→ **What is being asked**
Your answer should be the exact lines of the data below from the one containing "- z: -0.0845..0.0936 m" through the one containing "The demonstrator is"; please include nothing else.

→ **Records from a data source**
· · · · ·
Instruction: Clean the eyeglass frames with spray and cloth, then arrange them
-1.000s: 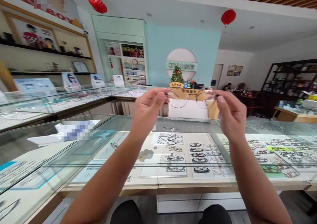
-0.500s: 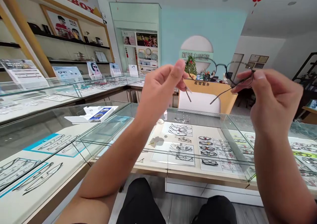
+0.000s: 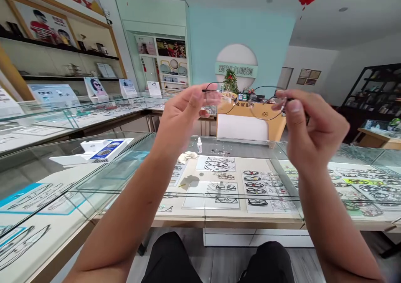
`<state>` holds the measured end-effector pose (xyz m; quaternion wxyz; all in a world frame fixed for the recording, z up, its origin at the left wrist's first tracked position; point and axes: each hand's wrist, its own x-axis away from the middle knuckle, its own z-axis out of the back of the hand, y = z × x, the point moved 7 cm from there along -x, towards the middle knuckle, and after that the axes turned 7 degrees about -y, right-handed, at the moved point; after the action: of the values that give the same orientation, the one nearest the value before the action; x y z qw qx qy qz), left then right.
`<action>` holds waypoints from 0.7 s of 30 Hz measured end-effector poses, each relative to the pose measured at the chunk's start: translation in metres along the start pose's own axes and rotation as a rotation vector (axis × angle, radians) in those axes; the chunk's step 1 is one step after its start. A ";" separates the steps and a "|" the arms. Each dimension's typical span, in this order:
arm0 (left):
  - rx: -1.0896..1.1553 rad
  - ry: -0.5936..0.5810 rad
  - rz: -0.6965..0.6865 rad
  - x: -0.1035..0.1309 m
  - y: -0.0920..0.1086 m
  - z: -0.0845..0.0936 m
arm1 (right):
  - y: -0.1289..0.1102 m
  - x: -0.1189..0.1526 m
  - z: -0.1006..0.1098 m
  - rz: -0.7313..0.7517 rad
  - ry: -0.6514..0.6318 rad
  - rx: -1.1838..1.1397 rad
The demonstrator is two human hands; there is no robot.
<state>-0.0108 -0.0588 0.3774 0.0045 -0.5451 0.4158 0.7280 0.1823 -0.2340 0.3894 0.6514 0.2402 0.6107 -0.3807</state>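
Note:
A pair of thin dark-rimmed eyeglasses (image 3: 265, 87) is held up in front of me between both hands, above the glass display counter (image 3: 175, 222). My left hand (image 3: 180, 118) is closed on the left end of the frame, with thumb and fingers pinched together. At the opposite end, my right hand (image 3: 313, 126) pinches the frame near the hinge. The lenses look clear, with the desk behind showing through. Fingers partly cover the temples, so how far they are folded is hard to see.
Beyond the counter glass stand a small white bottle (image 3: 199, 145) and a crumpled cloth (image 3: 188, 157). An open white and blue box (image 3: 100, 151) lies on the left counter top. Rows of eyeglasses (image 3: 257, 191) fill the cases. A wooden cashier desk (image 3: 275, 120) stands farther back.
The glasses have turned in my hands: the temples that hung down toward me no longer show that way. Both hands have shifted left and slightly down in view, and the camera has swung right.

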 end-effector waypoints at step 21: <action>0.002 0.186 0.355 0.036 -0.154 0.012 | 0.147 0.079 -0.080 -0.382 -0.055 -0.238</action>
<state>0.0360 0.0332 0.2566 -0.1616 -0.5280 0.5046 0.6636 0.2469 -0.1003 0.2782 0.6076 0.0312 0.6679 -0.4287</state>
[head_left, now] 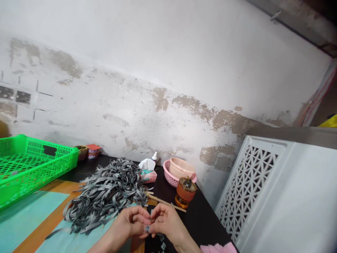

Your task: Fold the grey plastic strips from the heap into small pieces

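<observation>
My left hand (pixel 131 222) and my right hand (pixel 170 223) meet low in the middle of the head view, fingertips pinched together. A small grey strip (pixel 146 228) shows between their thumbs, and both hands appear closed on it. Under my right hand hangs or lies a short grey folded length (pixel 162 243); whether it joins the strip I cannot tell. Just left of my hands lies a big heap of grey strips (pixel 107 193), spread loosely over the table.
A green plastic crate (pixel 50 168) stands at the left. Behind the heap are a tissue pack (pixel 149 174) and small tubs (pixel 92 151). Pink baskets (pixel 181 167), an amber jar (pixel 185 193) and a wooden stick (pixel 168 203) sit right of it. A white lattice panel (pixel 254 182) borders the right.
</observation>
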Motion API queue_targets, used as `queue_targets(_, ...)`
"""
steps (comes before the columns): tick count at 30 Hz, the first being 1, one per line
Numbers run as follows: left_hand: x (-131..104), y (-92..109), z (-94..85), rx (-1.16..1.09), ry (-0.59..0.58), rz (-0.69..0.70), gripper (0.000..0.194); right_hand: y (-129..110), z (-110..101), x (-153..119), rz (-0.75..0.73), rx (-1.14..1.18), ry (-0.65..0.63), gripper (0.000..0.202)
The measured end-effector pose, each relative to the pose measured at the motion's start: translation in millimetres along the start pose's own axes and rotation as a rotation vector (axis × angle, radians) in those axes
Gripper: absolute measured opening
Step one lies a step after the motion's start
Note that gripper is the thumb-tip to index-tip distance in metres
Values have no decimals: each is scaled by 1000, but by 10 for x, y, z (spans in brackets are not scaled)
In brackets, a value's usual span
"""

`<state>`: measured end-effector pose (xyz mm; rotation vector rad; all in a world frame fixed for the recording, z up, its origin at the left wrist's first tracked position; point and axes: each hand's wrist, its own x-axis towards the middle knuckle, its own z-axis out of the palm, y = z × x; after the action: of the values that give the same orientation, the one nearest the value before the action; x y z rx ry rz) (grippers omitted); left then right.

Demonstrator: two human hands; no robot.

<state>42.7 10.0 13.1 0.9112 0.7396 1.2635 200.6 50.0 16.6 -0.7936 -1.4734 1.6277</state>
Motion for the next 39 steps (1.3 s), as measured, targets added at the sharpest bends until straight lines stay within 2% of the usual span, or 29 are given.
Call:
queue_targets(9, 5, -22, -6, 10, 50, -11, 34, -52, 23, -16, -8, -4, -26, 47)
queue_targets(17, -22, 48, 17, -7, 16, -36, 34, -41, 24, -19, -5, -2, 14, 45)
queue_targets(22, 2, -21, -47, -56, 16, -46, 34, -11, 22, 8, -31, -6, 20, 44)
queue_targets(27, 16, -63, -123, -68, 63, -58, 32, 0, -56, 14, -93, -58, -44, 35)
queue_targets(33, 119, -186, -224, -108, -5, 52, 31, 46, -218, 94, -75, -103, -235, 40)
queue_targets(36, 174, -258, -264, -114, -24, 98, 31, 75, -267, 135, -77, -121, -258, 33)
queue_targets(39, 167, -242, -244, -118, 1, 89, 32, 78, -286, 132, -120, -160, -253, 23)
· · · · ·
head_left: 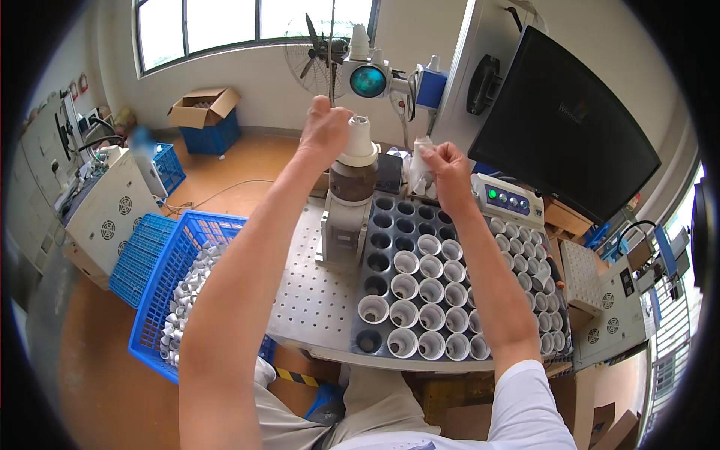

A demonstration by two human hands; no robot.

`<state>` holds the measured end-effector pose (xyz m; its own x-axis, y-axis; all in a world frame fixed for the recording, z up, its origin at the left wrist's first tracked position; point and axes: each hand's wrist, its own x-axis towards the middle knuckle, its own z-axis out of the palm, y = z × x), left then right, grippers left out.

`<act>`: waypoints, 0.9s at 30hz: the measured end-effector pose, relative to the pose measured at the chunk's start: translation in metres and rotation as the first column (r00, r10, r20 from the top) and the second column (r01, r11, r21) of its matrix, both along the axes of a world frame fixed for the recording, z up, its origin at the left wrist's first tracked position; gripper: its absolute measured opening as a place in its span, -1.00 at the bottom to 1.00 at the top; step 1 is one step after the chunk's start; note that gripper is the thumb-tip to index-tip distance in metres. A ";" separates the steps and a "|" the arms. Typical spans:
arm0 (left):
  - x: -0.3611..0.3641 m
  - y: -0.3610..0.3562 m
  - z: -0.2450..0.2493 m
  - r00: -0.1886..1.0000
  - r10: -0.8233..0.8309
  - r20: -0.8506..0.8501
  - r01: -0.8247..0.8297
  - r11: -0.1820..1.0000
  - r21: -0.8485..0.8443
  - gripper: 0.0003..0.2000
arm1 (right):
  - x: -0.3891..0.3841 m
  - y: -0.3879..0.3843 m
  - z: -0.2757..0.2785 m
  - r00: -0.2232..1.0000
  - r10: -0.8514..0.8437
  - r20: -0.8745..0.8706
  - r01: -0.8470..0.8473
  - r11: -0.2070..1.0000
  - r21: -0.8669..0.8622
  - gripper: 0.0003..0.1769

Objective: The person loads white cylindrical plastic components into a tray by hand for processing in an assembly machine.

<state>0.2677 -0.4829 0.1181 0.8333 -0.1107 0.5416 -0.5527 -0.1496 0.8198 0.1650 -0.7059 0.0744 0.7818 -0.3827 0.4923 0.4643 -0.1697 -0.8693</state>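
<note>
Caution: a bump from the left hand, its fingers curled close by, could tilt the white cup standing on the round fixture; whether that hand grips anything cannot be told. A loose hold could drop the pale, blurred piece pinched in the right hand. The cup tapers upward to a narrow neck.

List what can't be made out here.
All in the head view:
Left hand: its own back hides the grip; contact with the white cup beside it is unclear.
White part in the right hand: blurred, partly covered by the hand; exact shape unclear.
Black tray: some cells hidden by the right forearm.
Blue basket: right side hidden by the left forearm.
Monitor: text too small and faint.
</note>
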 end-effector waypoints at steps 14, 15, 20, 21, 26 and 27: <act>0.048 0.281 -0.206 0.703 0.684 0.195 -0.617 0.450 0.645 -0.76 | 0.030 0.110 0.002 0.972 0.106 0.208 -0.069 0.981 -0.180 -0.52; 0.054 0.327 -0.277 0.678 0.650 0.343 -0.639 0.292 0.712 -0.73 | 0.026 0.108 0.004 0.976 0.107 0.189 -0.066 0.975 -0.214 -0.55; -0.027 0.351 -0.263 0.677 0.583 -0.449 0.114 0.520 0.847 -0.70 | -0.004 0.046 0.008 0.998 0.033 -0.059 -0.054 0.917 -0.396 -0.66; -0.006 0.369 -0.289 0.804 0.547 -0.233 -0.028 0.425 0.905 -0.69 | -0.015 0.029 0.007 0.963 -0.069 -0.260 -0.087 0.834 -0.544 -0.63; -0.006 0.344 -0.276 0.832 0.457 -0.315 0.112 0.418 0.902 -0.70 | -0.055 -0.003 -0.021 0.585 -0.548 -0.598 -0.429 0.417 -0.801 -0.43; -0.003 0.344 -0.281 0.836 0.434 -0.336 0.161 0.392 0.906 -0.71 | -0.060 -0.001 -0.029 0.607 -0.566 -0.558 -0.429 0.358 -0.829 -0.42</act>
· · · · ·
→ **Exercise response**
  - z: -0.0845..0.0936 m
arm1 (right):
  - y: -0.1289..0.1102 m
  - x: -0.1189..0.1526 m
  - z: -0.1006..0.1098 m
  - rz: -0.7313..0.7517 rad
  - ry: -0.6514..0.6318 rad
  - rx: -1.1838..1.1397 rad
The demonstrator is two human hands; there is no robot.

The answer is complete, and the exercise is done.